§ **Assignment**
In the listing below, locate the lines that hold the string "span". Copy those lines.
= = = = = = =
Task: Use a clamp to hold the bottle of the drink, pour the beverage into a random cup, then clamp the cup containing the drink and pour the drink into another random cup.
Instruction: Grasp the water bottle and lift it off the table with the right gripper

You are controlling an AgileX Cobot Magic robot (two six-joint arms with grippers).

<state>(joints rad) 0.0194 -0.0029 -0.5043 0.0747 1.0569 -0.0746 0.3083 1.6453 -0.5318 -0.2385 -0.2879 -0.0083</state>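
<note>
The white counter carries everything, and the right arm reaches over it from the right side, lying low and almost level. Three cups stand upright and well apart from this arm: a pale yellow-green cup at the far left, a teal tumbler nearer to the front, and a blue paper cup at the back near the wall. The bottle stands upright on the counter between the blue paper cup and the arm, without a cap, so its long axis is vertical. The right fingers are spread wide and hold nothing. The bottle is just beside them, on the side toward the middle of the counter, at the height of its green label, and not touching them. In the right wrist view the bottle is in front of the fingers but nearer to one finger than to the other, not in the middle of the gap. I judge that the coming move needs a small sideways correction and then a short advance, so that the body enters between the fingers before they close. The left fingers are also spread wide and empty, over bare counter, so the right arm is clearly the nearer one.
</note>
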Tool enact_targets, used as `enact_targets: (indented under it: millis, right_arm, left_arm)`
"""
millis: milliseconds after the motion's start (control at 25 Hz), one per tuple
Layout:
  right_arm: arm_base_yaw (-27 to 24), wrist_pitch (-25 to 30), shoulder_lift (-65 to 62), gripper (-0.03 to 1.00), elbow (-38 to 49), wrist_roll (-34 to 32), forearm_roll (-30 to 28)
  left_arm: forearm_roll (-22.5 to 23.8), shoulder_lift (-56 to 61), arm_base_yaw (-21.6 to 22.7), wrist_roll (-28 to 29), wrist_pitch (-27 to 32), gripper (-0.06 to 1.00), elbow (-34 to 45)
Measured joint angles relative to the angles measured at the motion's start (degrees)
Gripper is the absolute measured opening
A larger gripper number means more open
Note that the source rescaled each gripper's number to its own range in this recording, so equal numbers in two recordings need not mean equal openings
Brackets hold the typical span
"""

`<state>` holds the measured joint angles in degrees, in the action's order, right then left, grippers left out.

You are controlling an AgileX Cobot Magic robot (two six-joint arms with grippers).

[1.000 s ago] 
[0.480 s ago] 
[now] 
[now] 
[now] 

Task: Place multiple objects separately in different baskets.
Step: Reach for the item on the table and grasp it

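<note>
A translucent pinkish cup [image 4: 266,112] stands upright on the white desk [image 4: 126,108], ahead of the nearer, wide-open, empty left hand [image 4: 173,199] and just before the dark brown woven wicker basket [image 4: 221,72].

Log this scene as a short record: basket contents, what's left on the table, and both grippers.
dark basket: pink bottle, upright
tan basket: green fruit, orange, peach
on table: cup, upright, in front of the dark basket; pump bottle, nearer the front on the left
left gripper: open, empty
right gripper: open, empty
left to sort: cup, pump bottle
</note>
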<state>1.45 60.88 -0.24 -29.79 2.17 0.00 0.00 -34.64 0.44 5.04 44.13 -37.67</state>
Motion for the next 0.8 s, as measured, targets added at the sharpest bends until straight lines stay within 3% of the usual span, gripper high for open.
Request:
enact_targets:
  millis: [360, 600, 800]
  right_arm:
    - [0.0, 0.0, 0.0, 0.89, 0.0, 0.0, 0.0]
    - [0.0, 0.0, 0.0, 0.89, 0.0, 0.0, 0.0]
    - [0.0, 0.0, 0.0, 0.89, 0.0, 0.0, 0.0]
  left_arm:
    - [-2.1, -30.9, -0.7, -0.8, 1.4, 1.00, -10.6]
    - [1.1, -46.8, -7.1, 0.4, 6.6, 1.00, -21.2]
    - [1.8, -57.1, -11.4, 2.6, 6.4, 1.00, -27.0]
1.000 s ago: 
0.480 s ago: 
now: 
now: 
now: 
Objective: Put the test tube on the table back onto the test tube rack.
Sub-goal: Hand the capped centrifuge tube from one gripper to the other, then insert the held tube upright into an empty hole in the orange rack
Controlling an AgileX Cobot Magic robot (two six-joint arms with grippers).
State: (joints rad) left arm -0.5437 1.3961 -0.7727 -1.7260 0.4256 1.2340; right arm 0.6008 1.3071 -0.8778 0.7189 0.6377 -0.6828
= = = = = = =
§ **Answer for this exercise**
Brackets hold the typical span
Motion for the next 0.8 s, as measured, targets added at the sharpest bends until straight lines stay within 3% of the usual span, gripper high for open.

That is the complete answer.